• **WHAT IS EXPECTED**: When you reach the line containing "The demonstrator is" in the records below, start copying exactly, and stop once you have copied the line containing "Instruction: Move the".

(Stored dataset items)
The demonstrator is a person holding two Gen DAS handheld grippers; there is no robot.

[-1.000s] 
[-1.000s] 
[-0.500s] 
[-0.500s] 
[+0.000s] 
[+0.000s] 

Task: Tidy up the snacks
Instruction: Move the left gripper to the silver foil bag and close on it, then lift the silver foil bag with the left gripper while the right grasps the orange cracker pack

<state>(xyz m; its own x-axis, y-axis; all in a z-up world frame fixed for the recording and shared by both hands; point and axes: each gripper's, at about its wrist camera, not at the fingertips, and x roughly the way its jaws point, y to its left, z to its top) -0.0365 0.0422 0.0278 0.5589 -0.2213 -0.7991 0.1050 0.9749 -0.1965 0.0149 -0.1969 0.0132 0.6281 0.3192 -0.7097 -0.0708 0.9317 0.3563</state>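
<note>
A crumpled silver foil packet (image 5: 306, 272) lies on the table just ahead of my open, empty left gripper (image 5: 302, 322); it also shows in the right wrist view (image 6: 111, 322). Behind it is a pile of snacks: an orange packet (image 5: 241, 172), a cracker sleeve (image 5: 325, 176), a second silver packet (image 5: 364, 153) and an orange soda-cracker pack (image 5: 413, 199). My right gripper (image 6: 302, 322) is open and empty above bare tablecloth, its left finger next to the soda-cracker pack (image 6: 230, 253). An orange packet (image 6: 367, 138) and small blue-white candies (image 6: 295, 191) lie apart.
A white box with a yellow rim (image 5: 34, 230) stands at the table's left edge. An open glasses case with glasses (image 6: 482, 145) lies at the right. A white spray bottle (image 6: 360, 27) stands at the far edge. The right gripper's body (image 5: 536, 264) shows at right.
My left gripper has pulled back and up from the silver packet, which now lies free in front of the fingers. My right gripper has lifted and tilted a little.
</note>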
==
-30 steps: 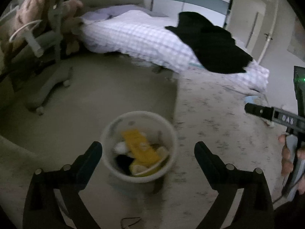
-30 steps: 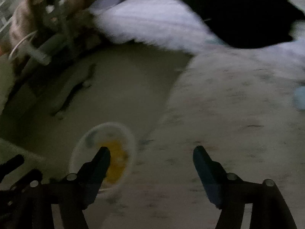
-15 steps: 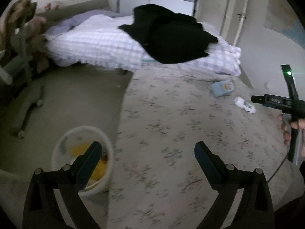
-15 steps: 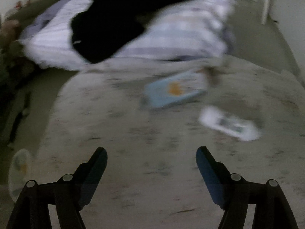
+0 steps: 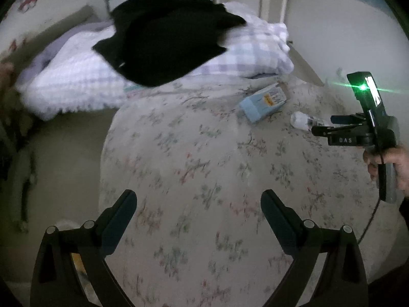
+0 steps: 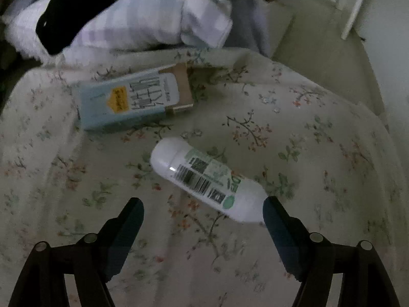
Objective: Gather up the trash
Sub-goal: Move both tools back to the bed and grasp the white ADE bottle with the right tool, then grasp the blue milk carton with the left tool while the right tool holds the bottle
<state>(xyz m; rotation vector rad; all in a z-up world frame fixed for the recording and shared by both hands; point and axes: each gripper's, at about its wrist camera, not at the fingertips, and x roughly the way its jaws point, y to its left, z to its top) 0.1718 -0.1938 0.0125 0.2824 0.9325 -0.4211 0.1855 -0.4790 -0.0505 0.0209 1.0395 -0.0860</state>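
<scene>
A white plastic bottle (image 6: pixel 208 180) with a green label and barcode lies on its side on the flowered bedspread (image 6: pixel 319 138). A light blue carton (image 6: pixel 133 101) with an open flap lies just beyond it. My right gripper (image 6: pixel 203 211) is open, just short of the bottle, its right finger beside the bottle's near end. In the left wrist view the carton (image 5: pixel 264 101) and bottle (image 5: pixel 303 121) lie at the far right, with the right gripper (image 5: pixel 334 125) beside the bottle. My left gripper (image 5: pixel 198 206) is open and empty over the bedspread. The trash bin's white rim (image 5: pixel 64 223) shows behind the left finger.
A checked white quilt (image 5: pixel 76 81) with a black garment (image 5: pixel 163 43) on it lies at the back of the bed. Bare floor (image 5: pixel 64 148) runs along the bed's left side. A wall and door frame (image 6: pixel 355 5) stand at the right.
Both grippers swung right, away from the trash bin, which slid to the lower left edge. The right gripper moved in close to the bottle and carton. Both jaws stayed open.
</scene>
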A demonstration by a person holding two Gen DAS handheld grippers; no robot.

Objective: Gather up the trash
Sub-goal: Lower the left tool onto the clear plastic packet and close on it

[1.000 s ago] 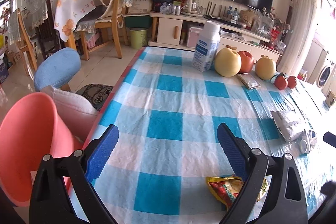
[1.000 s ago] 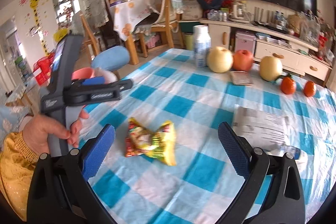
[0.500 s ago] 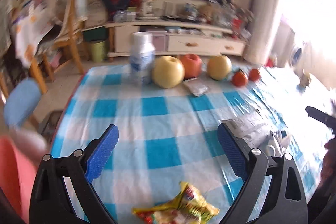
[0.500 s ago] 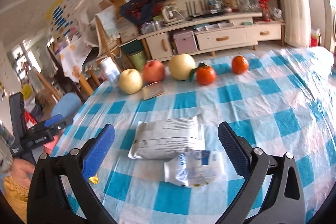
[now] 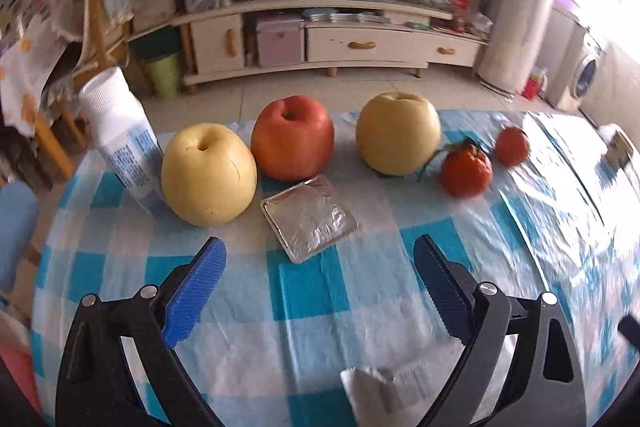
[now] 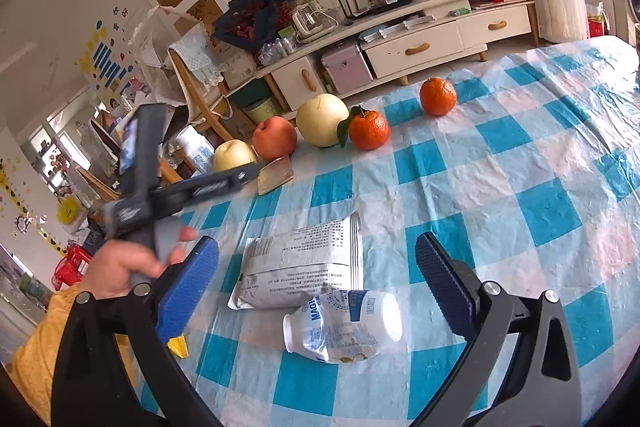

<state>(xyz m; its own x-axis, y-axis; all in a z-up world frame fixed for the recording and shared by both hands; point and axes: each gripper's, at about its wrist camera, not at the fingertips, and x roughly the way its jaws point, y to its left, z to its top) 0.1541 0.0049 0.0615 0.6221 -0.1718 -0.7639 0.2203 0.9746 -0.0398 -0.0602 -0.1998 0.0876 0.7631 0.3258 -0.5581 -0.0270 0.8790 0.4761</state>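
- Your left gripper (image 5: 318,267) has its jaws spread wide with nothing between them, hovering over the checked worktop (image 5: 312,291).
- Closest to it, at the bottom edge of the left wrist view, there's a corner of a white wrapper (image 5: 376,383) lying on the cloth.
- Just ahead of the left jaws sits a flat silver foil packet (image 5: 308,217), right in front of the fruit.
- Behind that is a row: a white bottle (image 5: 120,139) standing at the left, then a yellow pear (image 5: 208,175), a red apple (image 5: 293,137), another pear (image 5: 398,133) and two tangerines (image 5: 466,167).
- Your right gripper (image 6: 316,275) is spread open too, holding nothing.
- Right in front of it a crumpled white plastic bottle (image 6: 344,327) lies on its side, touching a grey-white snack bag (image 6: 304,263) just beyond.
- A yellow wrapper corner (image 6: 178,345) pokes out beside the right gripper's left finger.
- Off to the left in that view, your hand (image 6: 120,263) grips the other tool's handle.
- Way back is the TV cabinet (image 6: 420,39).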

• **SOLUTION BELOW**:
The demonstrator is a person holding two Gen DAS handheld grippers; there is no robot.

[-1.000s] 
[-1.000s] 
[-0.500s] 
[-0.500s] 
[+0.000s] 
[+0.000s] 

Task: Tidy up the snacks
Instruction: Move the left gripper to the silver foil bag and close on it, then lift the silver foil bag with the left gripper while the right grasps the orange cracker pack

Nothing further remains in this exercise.